Task to carry out »
Without the pictures, repeat the listing character for character.

Material provided »
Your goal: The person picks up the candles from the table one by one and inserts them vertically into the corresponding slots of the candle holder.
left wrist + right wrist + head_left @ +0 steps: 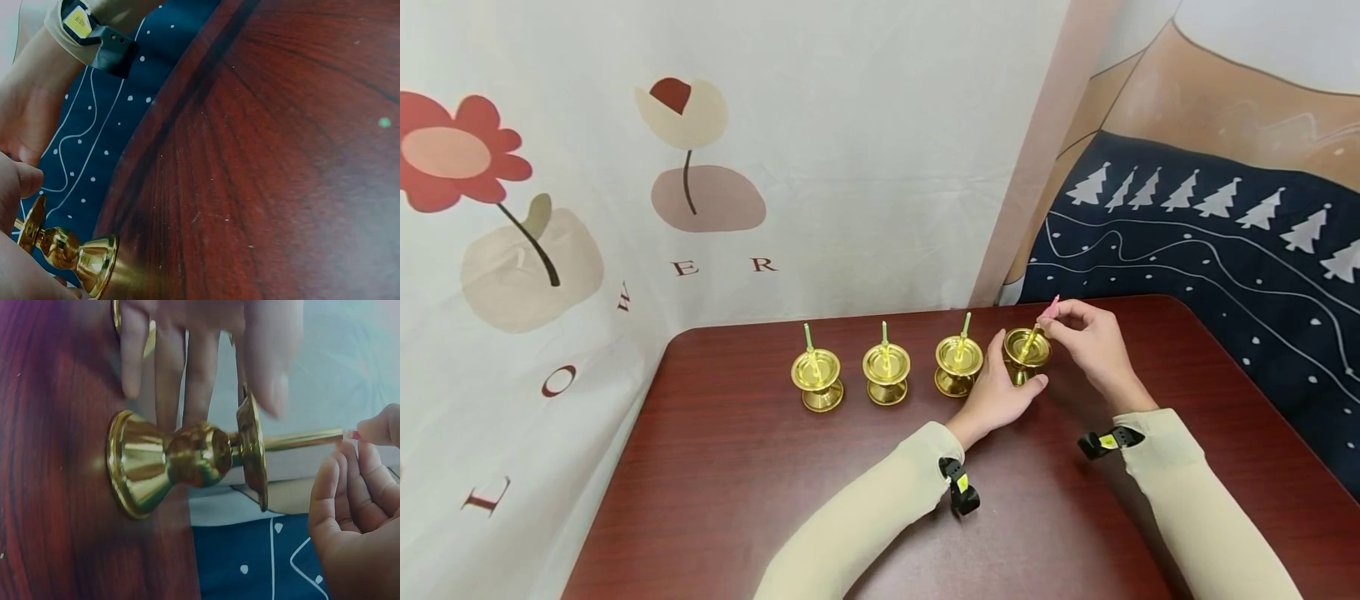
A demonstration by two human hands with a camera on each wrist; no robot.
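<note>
A brass candle holder (1027, 348) with a wide dish, rounded stem and flared base stands at the right end of a row. My left hand (997, 392) holds it around the dish and stem, thumb in front and fingers along the left side. My right hand (1093, 346) pinches a thin pink candle (1051, 308) at the top of the holder's upright gold tube (306, 439). In the right wrist view only a bit of the pink candle (354, 434) shows between thumb and fingers, right at the tube's mouth. The left wrist view shows the holder's base (99, 265) beside my left fingers.
Three matching brass holders stand to the left, each with a green candle (808, 337), (884, 333), (966, 325); the nearest (958, 357) is close beside my left hand. The dark red table (737, 500) ends at printed cloths (865, 167) behind and to the right.
</note>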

Written answer »
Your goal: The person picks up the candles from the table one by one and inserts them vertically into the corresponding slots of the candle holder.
left wrist + right wrist + head_left @ +0 steps: 
A demonstration by two human hands with a camera on each wrist; no robot.
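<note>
A brass candle holder (1027, 348) with a wide dish, rounded stem and flared base stands at the right end of a row. My left hand (997, 392) holds it around the dish and stem, thumb in front and fingers along the left side. My right hand (1093, 346) pinches a thin pink candle (1051, 308) at the top of the holder's upright gold tube (306, 439). In the right wrist view only a bit of the pink candle (354, 434) shows between thumb and fingers, right at the tube's mouth. The left wrist view shows the holder's base (99, 265) beside my left fingers.
Three matching brass holders stand to the left, each with a green candle (808, 337), (884, 333), (966, 325); the nearest (958, 357) is close beside my left hand. The dark red table (737, 500) ends at printed cloths (865, 167) behind and to the right.
</note>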

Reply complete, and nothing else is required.